Would you please transcribe the listing exactly, with no images?

*Supplied information:*
=== Begin Enclosure ===

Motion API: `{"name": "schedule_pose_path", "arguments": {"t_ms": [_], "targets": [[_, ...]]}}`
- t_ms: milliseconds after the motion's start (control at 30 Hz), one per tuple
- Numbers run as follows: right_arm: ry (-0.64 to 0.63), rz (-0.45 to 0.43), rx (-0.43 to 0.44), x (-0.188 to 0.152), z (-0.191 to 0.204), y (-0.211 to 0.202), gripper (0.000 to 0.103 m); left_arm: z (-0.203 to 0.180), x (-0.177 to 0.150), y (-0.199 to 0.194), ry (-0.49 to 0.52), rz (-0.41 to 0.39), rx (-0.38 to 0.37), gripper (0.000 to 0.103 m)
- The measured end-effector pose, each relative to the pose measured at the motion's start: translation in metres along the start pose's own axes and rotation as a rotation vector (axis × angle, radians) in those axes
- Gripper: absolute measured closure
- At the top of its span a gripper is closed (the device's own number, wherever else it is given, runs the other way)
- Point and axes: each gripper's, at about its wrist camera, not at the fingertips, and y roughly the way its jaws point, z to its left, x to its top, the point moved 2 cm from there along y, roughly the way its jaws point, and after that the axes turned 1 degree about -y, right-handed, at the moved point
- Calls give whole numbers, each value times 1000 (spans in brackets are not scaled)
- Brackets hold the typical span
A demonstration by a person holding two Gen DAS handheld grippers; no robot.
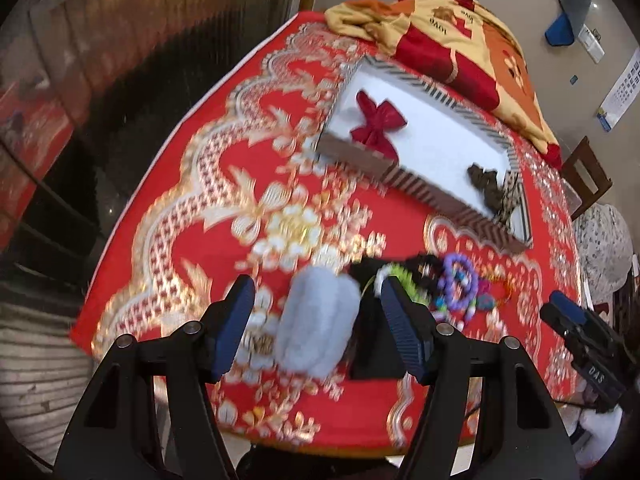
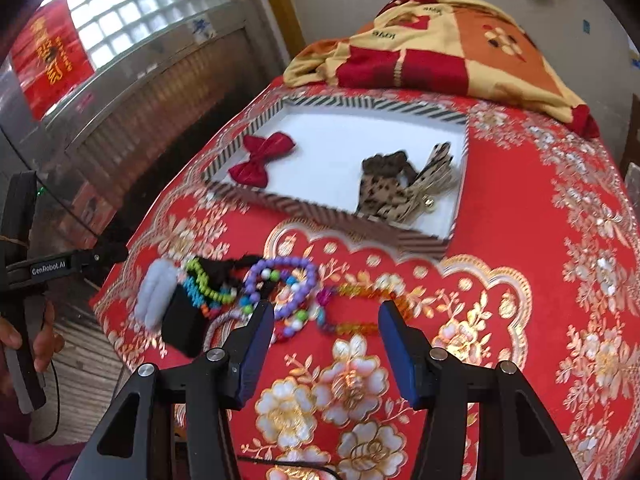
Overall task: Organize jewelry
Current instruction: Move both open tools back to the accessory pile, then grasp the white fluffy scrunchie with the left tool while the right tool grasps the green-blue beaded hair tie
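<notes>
hovering released and empty, the left claw and right claw could snag the tangled bright plastic bead bracelets at centre frame on the red gold-embroidered bench, dragging several together.

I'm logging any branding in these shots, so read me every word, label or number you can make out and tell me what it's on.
"GenRobot.AI": white letters on the left gripper, right wrist view.
"DAS": on the right gripper, left wrist view.
"love": printed upside down on the blanket.
Red banner by the window: gold characters, too blurred to read.
Wall chart: too small to read.
</notes>
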Motion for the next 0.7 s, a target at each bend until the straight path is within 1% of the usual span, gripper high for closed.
{"name": "schedule_pose_path", "arguments": {"t_ms": [167,300,400,467,533,700], "targets": [[-1,19,7,-6,-1,5,51,1,-16,6,16,33,3,37],[-13,24,43,-6,7,8,51,-2,-24,12,36,53,6,37],[-39,31,80,-6,19,13,51,-5,-26,16,46,69,-1,37],[-52,38,123,-4,30,19,52,-6,-26,19,52,77,3,37],[-78,48,152,-1,41,25,57,-4,-25,20,53,81,6,37],[-181,82,215,7,79,50,62,5,-24,22,57,83,45,37]]}}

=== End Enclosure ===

*Exercise response:*
Motion API: `{"name": "schedule_pose_path", "arguments": {"t_ms": [_], "targets": [[_, ...]]}}`
- t_ms: milliseconds after the motion's start (control at 30 Hz), one per tuple
- Numbers run as follows: right_arm: ry (-0.64 to 0.63), rz (-0.45 to 0.43), rx (-0.43 to 0.44), x (-0.188 to 0.152), z (-0.191 to 0.204), y (-0.211 to 0.202), gripper (0.000 to 0.103 m); left_arm: z (-0.203 to 0.180), x (-0.177 to 0.150), y (-0.199 to 0.194), ry (-0.49 to 0.52), rz (-0.41 to 0.39), rx (-0.38 to 0.37), gripper (0.000 to 0.103 m)
- The measured end-effector pose, each relative to the pose measured at the motion's start: translation in metres along the start pose's own axes and rotation as a rotation vector (axis × angle, radians) in those axes
- Gripper: absolute measured closure
- At the top of its span a gripper is closed (the device's own number, wherever else it is given, runs the other way)
- Point and axes: each gripper's, at about its wrist camera, not at the fingertips, and y roughly the way its jaws point, z to its left, x to its top, the point moved 2 cm from there along y, roughly the way its jaws point, and after that the axes turned 1 degree about -y, right-handed, at the moved point
- Calls give whole numbers, each value times 1000 (spans in brackets are not scaled)
- Brackets hold the typical span
A demonstration by a person holding two Gen DAS handheld grippers; no robot.
Overall task: Organize jewelry
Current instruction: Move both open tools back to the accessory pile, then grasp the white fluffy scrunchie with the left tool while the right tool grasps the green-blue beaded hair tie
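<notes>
hovering released and empty, the left claw and right claw could snag the tangled bright plastic bead bracelets at centre frame on the red gold-embroidered bench, dragging several together.

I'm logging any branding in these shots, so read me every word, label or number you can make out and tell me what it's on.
"GenRobot.AI": white letters on the left gripper, right wrist view.
"DAS": on the right gripper, left wrist view.
"love": printed upside down on the blanket.
Red banner by the window: gold characters, too blurred to read.
Wall chart: too small to read.
</notes>
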Motion for the next 0.7 s, a target at each bend until the straight path is within 1% of the usual span, gripper high for closed.
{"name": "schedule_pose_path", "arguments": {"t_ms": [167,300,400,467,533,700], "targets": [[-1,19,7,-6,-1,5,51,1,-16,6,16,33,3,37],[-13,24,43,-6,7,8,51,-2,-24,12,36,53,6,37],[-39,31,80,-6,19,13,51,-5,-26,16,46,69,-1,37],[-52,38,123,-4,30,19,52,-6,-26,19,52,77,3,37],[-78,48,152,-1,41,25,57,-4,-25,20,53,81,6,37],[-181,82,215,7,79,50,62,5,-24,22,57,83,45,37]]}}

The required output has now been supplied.